▸ YOUR INSTRUCTIONS: Using the data below, copy every line that contains the word "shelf".

── SUPPLIED INFORMATION

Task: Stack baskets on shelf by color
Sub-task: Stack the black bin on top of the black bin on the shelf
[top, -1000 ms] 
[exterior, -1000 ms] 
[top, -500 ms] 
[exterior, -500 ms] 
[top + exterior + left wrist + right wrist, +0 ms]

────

▸ TASK OUTPUT:
Task: Stack baskets on shelf by color
Sub-task: Stack the black bin on top of the black bin on the shelf

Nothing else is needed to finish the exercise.